Building Qubole: Metrics and Alerts

Start Free Trial
January 11, 2016 by Updated April 30th, 2024
In this blog post, we’ll show you how we collect metrics and set up alerts to ensure the availability of Qubole Data Service (QDS).

QDS Architecture

Before getting into the details about monitoring, we’ll give a quick introduction to the QDS architecture.

building-qubole-metrics-and-alerts-1

QDS runs and manages Hadoop/Spark/Presto clusters in our customers’ AWS, GCP, or Azure accounts. For this post, we are focusing on the monitoring of the core QDS web service, rather than the metrics and alerts on clusters running in customers’ accounts.

As shown in the diagram above, QDS follows a Service-Oriented Architecture (SOA) with Hive, Async workers, and a scheduler as the prominent services.
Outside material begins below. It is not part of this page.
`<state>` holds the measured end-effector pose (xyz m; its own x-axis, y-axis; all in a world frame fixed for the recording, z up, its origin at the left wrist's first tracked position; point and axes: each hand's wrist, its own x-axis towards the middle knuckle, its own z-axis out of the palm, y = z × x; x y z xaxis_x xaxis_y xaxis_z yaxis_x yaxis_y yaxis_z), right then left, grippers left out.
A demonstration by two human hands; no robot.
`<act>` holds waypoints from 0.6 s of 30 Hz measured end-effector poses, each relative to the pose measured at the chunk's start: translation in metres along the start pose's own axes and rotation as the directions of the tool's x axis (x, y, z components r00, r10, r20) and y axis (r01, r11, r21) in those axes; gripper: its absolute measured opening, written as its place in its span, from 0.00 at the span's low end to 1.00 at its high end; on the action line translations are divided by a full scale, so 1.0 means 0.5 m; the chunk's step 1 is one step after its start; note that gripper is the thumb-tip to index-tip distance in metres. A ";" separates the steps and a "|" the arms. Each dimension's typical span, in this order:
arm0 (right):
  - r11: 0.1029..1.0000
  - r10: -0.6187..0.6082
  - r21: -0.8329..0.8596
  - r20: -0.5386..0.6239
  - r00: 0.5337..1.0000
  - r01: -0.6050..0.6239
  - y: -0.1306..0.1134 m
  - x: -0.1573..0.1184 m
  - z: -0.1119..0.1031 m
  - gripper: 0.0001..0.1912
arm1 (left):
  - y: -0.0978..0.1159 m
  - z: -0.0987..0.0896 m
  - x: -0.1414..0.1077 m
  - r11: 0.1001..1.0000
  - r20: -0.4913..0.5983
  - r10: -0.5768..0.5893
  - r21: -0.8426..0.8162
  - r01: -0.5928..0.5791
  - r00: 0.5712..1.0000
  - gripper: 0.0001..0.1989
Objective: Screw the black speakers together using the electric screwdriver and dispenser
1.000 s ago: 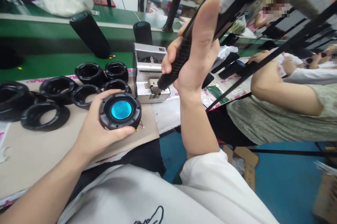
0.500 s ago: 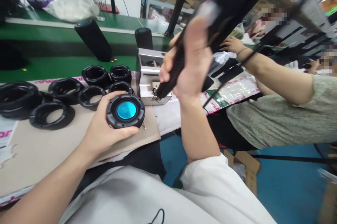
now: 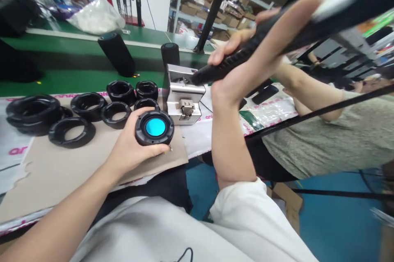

We run multiple instances of QDS in each of the development, QA, and production modes. The tiers are implemented in a combination of Java, Python, and Ruby. We currently run QDS in AWS regardless of whether customer clusters are started in one of the other supported public clouds. However, we want the monitoring architecture to be cloud agnostic to be able to run QDS in other clouds.

Metrics Collection

Metrics can be categorized into system and application metrics.

System Metrics

System metrics are collected in one of the following methods:

  1. AWS CloudWatch – AWS CloudWatch provides a set of default metrics for each service. For e.g. CPUUtilization for EC2 machines or DatabaseConnections for AWS RDS.
  2. collectd – for system metrics missing in AWS CloudWatch. A couple of examples are DiskUsage for EC2 machines or QueriesRunning on AWS RDS.
  3. TCollector – for system metrics missing in AWS CloudWatch. I’ll explain why we use both TCollector and collectd later.

Application Metrics

QDS is implemented primarily in Java and Ruby. We are fans of Codahale Metrics architecture with MetricsRegistry and Reporters.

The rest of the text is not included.